Additionally, to calculate the heat index (HI), gridded relative humidity (rhum) at 1000 mb, daily surface precipitation (prate) and daily maximum temperature at 2 m (tmax) across the Ganga basin for the period Jan/1951-Dec/2004 is obtained from NCEP/NCAR reanalysis 1 products (CDAS-1)41. Gridded relative humidity, precipitation and maximum temperature values are extracted for two seasons. For the current analysis, changes in Tmax (from Eq. 1) under nine scenarios are calculated using reanalysis products. To estimate the heat index, the current study first calculates long-term temporal averages of rhum, Tmax (on the last day of a dry spell) and the decrease in temperature on each grid cell, then, spatially averages three variables to obtain a single value for each variable over the Ganga basin. HI (Before) is calculated using average values of rhum and Tmax, while, to calculate the HI (After), the temperature in Eq. (2) is calculated by subtracting the decrease in temperature from Tmax. The calculation of two HI values assumes that the relative humidity remains the same on the last day of a dry spell and the first day of a wet spell. In addition, HI (Before) and HI (After) values are also calculated with relative humidity values from the reanalysis, and daily precipitation and daily maximum temperature values from the Indian Meteorological Department. National Weather Service (NWS) uses HI to issue heat warnings. It is a measure of the level of discomfort a person might feel if the outdoor conditions are imported indoors- where the person is, and the indoor temperature is varied accordingly. The simple regression equation was first proposed by Rothfusz42, which was later adjusted for different temperature and relative humidity conditions.

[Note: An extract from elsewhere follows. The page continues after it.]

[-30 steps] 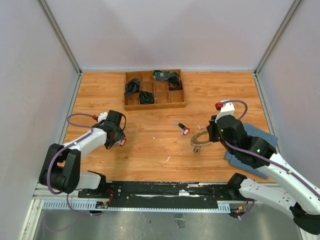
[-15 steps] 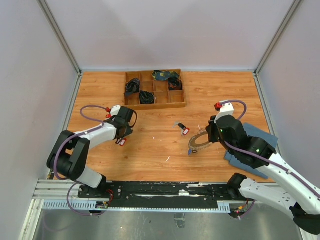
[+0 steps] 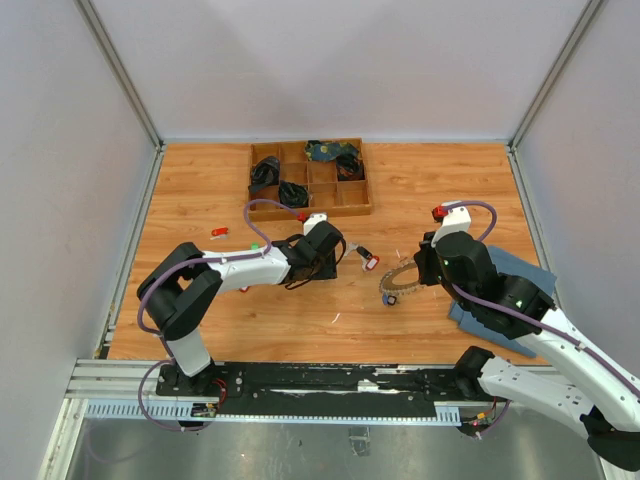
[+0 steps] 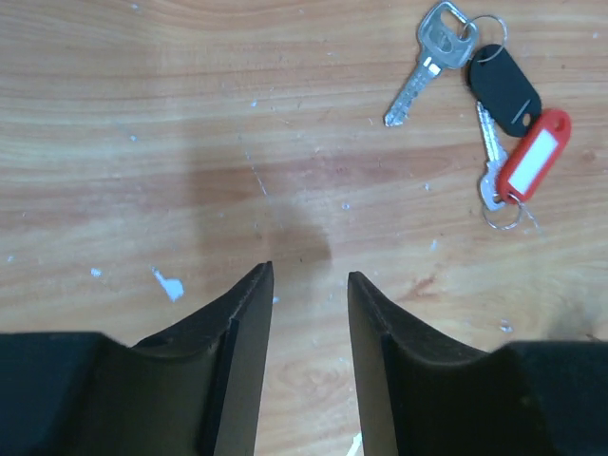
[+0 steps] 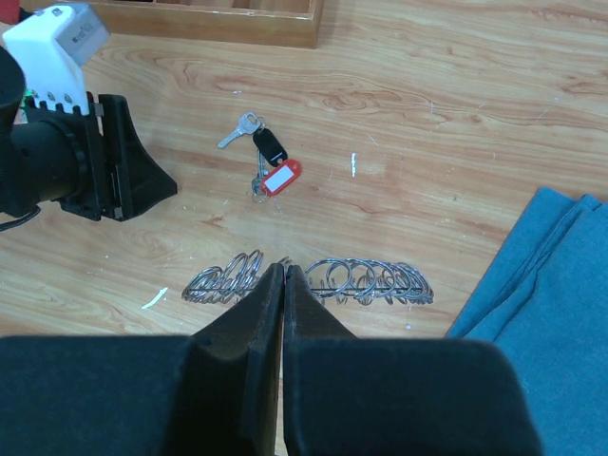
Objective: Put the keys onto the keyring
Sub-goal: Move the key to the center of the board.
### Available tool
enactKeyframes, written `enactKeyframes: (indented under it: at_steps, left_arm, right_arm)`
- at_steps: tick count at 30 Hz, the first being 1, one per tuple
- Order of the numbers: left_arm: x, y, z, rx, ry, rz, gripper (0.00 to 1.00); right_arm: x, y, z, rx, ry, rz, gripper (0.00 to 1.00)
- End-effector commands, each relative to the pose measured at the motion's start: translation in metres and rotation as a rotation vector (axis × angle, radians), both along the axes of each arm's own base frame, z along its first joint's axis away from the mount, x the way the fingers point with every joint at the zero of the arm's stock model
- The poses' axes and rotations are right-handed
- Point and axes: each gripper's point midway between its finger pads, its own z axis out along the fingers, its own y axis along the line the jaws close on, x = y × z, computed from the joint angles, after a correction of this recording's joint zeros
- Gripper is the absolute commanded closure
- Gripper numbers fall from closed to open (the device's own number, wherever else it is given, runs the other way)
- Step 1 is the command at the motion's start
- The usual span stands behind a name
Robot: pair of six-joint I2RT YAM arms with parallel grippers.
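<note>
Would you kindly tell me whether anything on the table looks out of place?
A small red item lies alone on the left of the table, far from the keys and the keyring in the right tool. White flecks litter the wood.

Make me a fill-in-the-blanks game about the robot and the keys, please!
The right gripper is ___ on the keyring.
The left gripper has its jaws ___, holding nothing.
The keys have one black tag and one ___ tag.
The cloth beside the keyring is ___.
Missing words: shut, open, red, blue.
</note>
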Motion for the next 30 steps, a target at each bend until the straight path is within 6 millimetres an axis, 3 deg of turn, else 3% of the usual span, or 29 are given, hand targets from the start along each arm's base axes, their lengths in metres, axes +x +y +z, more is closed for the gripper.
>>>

$$\begin{array}{rcl}\mathrm{HI}(\mathrm{apparent}\,{\rm{temperature}}\,{\rm{in}}\,^\circ F) & = & -\,42.379+2.04901523\times {\rm{T}}+10.14333127\times {\rm{RH}}\\ & & -\,0.22475541\times {\rm{T}}\times {\rm{RH}}-0.00683783\times {\rm{T}}\times {\rm{T}}\\ & & -\,0.05481717\times {\rm{RH}}\times {\rm{RH}}+0.00122874\times {\rm{T}}\times {\rm{T}}\times {\rm{RH}}\\ & & +\,0.00085282\times {\rm{T}}\times {\rm{RH}}\times {\rm{RH}}\\ & & -0.00000199\times {\rm{T}}\times {\rm{T}}\times {\rm{RH}}\times {\rm{RH}}\end{array}$$
(2)

where, T is temperature (in °F) and RH is relative humidity (in %).

Nevertheless, the current study estimates HI using an online calculator (https://www.wpc.ncep.noaa.gov/html/heatindex.shtml). Based on HI values, NWS issues four warnings- Extreme danger, Danger, Extreme caution and Caution with each having a possible health impact resulting from extreme weather conditions.